The Menu (FANTASTIC) Serves Up Delicious Horror Comedy

Originally published October 1, 2022

Title: The Menu

First Non-Festival Release: November 17, 2022 (Theatrical Release)

Director: Mark Mylod

Writer: Seth Reiss, Will Tracy

Runtime: 106 Minutes

Starring: Anya Taylor-Joy, Ralph Fiennes, Nicholas Hoult

Where to Watch: Check out where to find it here

 

This film’s review was written after its screening at the Fantastic Film Festival in 2022.

 

Margot (Anya Taylor-Joy) is invited to an exclusive and expensive dinner on a remote island by Tyler (Nicholas Hoult), a food lover. Among the VIPs are food critics, celebrities, and other wealthy regulars who enjoy the fine dining experience mixed with experimental cuisines.

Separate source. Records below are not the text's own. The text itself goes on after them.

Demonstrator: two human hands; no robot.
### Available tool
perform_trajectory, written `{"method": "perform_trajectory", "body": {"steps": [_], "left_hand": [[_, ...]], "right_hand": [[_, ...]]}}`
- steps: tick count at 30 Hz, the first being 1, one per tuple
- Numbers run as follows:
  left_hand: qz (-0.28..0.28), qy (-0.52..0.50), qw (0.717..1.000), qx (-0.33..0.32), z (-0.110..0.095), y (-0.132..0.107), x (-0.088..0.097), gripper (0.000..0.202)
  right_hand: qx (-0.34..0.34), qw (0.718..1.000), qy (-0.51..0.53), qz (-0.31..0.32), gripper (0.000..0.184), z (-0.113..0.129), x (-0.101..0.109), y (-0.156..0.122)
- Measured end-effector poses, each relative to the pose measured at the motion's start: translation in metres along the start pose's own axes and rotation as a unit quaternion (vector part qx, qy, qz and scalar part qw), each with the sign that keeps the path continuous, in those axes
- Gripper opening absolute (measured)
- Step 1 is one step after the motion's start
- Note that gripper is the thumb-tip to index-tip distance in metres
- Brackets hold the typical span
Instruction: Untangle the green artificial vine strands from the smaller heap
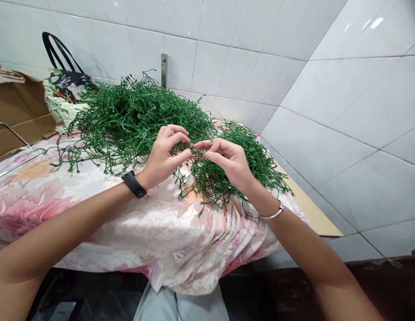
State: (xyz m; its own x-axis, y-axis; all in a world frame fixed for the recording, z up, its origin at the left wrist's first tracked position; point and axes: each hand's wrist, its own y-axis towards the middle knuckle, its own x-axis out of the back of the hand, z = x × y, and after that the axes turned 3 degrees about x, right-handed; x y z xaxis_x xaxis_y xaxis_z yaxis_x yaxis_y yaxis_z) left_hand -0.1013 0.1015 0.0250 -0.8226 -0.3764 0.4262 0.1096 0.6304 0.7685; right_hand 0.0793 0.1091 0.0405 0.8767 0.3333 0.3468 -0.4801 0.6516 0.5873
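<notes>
My left hand [169, 149] is over the gap between two heaps of thin green artificial stems. Its fingers are curved, with the thumb and forefinger apart, and no held thing shows clearly. Facing it, my right hand [229, 162] has its thumb and fingers drawn together in a pinch. Whatever lies in that pinch is too small to make out against the green. The larger heap of stems [137, 111] spreads behind my left hand. Beneath and beside my right hand lies the smaller heap of stems [261, 165]. Small buds or forked tips show on many stems.
A floral cloth [127, 227] covers the table and hangs in folds at the front. At the left are a cardboard box [23, 107], a metal wire frame [18, 136] and a flowered bag [70, 82]. Tiled walls [227, 67] close in the back and right.
</notes>
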Motion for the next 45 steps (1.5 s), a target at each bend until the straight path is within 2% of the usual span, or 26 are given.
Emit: {"method": "perform_trajectory", "body": {"steps": [7,10,13,18,23,28,32,38,42,45], "left_hand": [[0.038,-0.023,0.999,0.0,0.0,0.001,0.002,0.006],[0.048,-0.044,0.998,0.0,-0.001,0.0,0.002,0.012],[0.052,-0.07,0.996,0.006,0.001,0.001,0.002,0.015],[0.064,-0.114,0.99,0.044,0.004,0.004,0.003,0.005],[0.094,-0.172,0.976,0.097,0.001,0.003,0.004,0.01],[0.137,-0.213,0.961,0.109,-0.002,-0.001,0.002,0.014],[0.15,-0.241,0.952,0.112,-0.003,-0.003,0.0,0.018],[0.157,-0.234,0.954,0.1,-0.002,-0.001,0.003,0.011],[0.174,-0.17,0.968,0.066,-0.003,0.0,0.006,0.004],[0.18,-0.133,0.973,0.046,-0.003,0.0,0.006,0.006]], "right_hand": [[0.005,1.0,-0.004,-0.003,0.015,0.0,0.001,0.001],[-0.008,1.0,0.02,0.002,0.016,-0.001,0.002,0.001],[-0.013,0.999,0.028,0.025,0.016,-0.001,0.002,0.001],[0.005,0.997,0.03,0.072,0.014,-0.002,0.0,0.002],[-0.035,0.998,0.026,0.035,0.011,-0.007,-0.005,0.0],[-0.039,0.999,0.034,-0.007,0.021,-0.012,-0.005,0.0],[-0.042,0.999,0.015,-0.007,0.024,-0.011,-0.004,0.001],[-0.068,0.997,0.044,0.022,0.025,-0.003,-0.005,0.001],[-0.093,0.991,0.088,0.045,0.02,-0.002,-0.008,0.0],[-0.092,0.99,0.098,0.053,0.019,-0.004,-0.008,0.001]]}}
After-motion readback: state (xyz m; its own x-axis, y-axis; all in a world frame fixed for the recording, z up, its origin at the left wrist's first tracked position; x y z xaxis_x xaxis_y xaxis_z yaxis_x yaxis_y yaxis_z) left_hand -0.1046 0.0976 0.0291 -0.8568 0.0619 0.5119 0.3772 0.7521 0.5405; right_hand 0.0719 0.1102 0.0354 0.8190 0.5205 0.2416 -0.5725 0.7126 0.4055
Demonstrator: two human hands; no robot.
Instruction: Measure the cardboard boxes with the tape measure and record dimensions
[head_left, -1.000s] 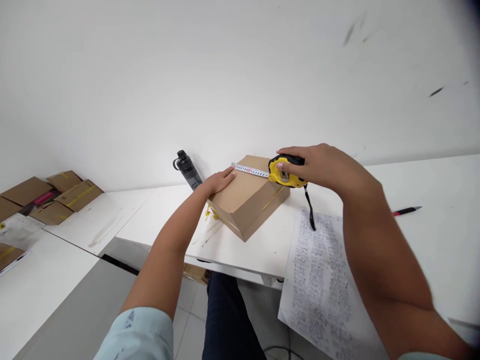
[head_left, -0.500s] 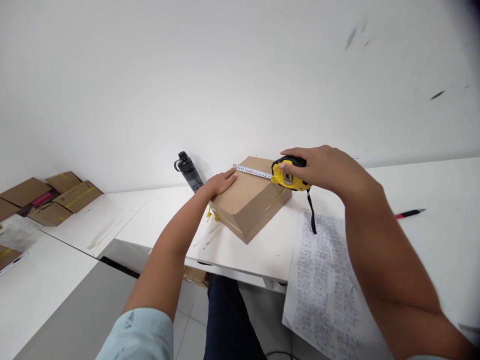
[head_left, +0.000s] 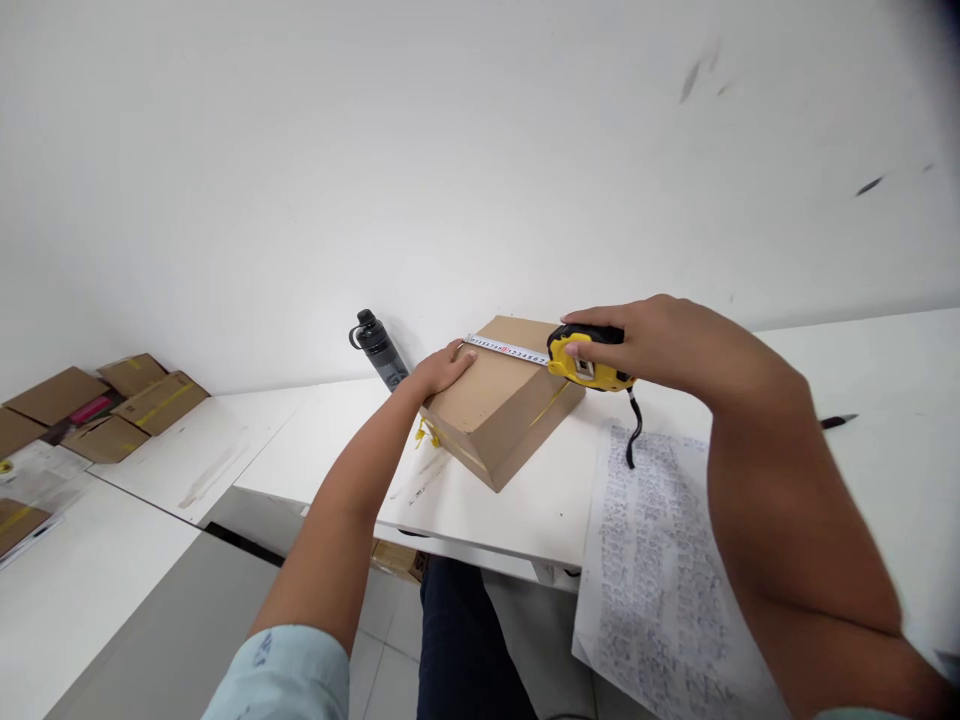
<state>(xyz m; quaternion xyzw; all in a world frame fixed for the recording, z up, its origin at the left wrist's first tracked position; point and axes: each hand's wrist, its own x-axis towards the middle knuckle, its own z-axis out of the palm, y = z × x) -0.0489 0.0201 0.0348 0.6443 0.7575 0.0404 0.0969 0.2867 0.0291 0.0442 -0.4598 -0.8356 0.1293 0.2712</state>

They arrive to the island and are introduced to the disciplined crew and their illustrious head chef (Ralph Fiennes). This dinner, however, is no ordinary dinner. As the evening progresses, the dinner guests find themselves at the mercy of the increasingly disturbing courses and the staff that is determined to execute the best dinner ever.

 

Sharp humor and incensed writing eviscerate the bored and ungrateful elites that pepper the food scene in dark comedy The Menu.

The systems we create are built without the heart of labor, instead, they are maintained to serve those who wish to crush expression. In any venture in which money is exchanged, the attitudes of those who can afford to or have the power and prestige to do so can gatekeep experiences from others, either through access or punishing those who color outside the lines. The Menu challenges those who reap the benefits of these systems without even enjoying what they have to offer while systemically destroying the creativity, innovation, and passion from these ventures.

 

Why care about something if nothing can ever be good enough? What is there to learn if you know everything? Why go out of your way to indulge in something, if you couldn’t care less about the experience? This applies to any creative field, as those who create break their backs to make beautiful things, while those who consume do little to earn it while remaining ungrateful. The frustrations of artists of any stripe can be echoed in The Menu which makes it far more universal than one might expect. Of course, the concerns presented relate to the foodie community and those who have created empires around these systems.

The Menu builds slow until it switches into its more horrific elements. Once there, the film continues the pace until the bloody and bitter end in the most spectacular of fashions. It perfectly nails the absurdity of the situation while still maintaining tension. Its vision is maintained through its dedication to the deeper themes and its setting. Food and cooking is intertwined into this vision in many creative ways that one might not anticipate.

 

Several twists in the story are delightfully unexpected. There is a certain amount of caution interwoven into the script to subvert the audience’s expectations on exactly how and why all of this is happening. It makes the finale even more satisfying knowing that the journey tastes just as sweet as the spitfire comedy. Nearly every joke lands, and there is plenty of diversity in the manners of how The Menu engages its audience. From physical humor to recurring gags, there is no shortage of moments designed to take your breath away.

 

An ensemble film to its core, The Menu gleams with star power. While it would be easy to wax about the captivating intensity of both Ralph Fiennes and Anya Taylor-Joy, the rest of the cast is just as strong. Nicholas Hoult’s obnoxiously know-it-all Tyler has an excellent way of diverting the attention away from the rest of the action from his sheer audacity and Hong Chau’s sharp witted Elsa spits daggers, both overt and covert, throughout the evening in the most satisfying of role reversals for wait staff. John Leguizamo, Janet McTeer, Adam Aalderks, and Paul Adlestein also round out the cast’s stand out performances in character roles.

Transformative satire that tastes as good as it sounds, The Menu is the perfect palate cleanser for those yearning for a riotous horror comedy affair. Dripping in sarcasm and dry wit, the jokes come a mile a minute and do not let up until the gleefully funny end. As brutal as the humor, the script pulls no punches when it comes to lambasting those who suck the joy out of life, and for many, out of their crafts. The real lesson of The Menu isn’t that the food community particularly is awful, but those who denigrate and find fault with everything will be responsible for the destruction of the good things they claim to champion. Lastly, the cast does a tremendous job of playing off each other to give one of 2022’s biggest knockout horror comedies. Believe me, you’ll want to order seconds after tasting The Menu.